• _Your goal_
Take the lines below beginning at the line that has "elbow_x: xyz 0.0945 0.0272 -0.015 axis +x" and stopping after the line that has "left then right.", and print them exactly as they are, with no other lines.

• _Extracted data entries_
- - -

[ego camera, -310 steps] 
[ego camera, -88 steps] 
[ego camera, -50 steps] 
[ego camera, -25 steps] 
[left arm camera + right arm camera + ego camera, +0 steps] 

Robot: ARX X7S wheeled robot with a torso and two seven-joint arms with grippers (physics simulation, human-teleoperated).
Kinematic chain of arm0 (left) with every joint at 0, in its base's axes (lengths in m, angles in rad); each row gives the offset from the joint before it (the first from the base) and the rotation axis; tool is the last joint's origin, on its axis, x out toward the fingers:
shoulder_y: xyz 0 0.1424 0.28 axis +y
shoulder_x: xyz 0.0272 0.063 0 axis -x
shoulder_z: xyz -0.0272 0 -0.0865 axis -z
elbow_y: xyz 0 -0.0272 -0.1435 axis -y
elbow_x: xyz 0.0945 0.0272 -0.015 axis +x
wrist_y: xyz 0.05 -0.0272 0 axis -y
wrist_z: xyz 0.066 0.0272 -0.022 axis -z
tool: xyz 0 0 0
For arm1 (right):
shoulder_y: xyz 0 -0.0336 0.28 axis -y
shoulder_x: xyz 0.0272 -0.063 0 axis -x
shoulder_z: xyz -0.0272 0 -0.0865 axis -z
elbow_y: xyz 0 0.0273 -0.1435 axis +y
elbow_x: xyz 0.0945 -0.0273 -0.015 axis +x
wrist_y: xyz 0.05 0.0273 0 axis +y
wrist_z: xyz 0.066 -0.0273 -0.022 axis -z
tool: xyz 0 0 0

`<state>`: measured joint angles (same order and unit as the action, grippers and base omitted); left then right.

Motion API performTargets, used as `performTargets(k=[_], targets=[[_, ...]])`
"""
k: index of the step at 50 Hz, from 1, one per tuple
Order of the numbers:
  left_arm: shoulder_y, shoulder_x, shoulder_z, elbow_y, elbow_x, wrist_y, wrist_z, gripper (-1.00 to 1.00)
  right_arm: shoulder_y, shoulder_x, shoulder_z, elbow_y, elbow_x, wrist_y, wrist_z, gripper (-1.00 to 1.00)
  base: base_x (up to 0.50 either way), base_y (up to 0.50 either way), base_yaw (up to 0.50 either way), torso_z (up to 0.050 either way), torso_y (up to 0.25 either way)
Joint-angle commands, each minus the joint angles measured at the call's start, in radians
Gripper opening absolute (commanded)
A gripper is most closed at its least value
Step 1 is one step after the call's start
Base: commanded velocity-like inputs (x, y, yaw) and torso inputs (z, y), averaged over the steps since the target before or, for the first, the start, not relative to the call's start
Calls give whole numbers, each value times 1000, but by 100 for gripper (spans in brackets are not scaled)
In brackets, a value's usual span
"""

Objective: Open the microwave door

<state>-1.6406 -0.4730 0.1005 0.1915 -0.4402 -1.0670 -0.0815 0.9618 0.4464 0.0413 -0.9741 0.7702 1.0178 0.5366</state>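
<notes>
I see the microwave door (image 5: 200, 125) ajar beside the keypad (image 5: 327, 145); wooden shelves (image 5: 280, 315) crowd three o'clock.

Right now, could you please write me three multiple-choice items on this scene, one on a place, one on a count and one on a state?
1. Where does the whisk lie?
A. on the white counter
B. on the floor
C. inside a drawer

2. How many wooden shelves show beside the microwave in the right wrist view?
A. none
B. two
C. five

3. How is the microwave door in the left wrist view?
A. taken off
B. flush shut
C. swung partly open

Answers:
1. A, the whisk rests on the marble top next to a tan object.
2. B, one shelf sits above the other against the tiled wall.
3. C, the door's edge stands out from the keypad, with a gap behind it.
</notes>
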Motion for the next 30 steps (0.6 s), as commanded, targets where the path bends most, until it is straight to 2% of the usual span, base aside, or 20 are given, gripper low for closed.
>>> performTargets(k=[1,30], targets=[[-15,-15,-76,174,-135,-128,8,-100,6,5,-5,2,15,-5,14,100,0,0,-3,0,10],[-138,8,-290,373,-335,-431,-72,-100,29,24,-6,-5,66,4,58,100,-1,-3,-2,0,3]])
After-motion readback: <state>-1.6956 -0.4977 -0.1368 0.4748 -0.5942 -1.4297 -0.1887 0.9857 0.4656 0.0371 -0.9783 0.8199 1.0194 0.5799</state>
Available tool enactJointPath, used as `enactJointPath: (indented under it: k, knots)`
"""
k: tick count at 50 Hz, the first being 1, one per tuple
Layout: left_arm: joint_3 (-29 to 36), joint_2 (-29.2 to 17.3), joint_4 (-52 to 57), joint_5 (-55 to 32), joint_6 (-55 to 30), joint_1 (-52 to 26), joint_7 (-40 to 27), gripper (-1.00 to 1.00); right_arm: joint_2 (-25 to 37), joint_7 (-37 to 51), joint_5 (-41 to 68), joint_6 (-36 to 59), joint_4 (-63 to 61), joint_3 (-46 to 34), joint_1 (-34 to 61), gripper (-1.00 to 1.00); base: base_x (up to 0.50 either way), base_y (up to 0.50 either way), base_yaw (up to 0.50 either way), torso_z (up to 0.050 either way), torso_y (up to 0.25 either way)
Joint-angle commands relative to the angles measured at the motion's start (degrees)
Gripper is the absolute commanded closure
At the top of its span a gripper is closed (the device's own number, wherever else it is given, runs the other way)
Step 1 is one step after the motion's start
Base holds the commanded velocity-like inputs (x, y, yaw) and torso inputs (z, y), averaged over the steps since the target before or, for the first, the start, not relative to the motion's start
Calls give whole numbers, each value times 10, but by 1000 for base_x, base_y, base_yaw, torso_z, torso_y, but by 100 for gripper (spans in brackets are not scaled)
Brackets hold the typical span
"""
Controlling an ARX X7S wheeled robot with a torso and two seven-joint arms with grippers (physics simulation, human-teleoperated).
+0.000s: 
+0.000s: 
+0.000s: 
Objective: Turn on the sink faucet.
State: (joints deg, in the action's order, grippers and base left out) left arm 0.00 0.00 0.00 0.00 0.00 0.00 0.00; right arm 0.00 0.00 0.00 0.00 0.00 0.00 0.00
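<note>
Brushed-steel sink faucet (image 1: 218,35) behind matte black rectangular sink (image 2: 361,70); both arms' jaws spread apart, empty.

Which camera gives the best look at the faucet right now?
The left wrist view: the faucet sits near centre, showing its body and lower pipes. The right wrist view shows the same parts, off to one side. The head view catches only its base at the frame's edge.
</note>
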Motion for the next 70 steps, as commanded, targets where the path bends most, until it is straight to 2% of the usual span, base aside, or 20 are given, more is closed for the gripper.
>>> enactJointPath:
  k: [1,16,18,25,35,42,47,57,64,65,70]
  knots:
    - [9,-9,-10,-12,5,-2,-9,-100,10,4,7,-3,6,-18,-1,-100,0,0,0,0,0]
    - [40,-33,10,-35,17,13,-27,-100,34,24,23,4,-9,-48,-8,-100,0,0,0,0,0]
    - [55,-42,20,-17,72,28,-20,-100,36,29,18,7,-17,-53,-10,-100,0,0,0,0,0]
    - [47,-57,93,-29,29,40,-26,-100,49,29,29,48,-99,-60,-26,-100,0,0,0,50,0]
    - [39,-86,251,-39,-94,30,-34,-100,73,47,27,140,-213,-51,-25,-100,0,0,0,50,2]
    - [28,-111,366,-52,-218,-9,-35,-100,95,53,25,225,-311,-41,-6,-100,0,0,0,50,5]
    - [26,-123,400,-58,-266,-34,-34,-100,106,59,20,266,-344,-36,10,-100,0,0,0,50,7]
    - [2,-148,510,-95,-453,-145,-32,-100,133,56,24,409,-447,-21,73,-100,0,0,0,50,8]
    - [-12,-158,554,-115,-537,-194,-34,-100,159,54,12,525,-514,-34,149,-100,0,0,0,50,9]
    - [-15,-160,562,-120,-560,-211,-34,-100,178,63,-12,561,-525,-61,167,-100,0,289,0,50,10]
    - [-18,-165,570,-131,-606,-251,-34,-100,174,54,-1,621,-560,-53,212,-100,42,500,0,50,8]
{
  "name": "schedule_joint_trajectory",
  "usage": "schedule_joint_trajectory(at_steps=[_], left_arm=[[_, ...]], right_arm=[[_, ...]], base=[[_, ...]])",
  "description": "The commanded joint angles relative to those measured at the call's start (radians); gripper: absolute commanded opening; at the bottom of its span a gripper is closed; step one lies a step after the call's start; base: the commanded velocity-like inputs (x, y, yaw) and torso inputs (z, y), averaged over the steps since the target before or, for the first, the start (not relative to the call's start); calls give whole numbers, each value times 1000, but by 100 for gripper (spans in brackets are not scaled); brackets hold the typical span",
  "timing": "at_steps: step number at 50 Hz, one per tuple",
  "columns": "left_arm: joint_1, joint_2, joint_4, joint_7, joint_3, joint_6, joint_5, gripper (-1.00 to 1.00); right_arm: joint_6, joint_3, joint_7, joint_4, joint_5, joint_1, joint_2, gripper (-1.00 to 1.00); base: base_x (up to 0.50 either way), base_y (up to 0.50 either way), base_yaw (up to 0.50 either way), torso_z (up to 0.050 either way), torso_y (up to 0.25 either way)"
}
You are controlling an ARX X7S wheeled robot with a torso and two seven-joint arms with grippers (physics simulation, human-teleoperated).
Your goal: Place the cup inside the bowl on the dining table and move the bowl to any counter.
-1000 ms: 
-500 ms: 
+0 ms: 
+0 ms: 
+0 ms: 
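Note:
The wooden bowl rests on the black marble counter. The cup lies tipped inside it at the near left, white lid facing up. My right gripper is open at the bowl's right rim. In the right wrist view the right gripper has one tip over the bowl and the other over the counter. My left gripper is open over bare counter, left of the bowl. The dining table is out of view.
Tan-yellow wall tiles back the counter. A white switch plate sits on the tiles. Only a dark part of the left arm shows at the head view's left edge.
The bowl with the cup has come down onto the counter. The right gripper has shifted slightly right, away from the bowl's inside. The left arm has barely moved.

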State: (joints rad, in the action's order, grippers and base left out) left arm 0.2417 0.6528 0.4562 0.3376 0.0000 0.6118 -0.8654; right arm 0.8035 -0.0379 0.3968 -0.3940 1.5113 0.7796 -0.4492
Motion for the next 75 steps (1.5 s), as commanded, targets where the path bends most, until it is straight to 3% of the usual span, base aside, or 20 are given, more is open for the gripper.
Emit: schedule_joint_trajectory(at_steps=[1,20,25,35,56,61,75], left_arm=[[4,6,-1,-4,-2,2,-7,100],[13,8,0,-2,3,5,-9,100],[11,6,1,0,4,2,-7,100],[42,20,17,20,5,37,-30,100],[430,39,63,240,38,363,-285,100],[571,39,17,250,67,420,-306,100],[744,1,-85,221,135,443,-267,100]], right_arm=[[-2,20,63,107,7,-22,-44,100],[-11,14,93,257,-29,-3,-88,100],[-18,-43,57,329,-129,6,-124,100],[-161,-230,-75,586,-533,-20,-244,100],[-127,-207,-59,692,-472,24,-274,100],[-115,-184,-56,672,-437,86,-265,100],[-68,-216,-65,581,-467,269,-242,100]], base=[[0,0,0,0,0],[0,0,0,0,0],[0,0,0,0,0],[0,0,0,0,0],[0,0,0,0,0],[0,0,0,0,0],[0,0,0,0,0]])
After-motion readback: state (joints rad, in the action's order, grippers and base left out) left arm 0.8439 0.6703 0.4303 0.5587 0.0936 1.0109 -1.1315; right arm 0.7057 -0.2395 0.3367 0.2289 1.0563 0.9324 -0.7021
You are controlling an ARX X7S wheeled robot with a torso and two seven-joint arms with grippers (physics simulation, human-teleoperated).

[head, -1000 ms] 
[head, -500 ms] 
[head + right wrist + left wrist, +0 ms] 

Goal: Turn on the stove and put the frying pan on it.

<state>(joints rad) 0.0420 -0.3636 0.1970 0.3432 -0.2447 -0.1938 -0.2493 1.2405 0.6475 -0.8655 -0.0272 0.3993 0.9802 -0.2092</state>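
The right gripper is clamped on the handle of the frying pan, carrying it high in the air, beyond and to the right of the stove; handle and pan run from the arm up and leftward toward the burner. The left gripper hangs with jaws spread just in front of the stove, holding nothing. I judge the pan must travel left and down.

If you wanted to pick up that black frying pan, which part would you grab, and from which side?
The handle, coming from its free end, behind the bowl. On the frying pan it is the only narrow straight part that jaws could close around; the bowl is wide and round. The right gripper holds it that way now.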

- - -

• _Solution below_
elbow_x: xyz 0.0945 0.0272 -0.015 axis +x
wrist_y: xyz 0.05 -0.0272 0 axis -y
wrist_z: xyz 0.066 0.0272 -0.022 axis -z
tool: xyz 0 0 0
For arm1 (right):
shoulder_y: xyz 0 -0.0336 0.28 axis -y
shoulder_x: xyz 0.0272 -0.063 0 axis -x
shoulder_z: xyz -0.0272 0 -0.0865 axis -z
elbow_y: xyz 0 0.0273 -0.1435 axis +y
elbow_x: xyz 0.0945 -0.0273 -0.015 axis +x
wrist_y: xyz 0.05 0.0273 0 axis +y
wrist_z: xyz 0.066 -0.0273 -0.022 axis -z
tool: xyz 0 0 0

`<state>`: measured joint angles (same order and unit as the action, grippers and base omitted); left then right.

Nothing else is needed to complete the answer.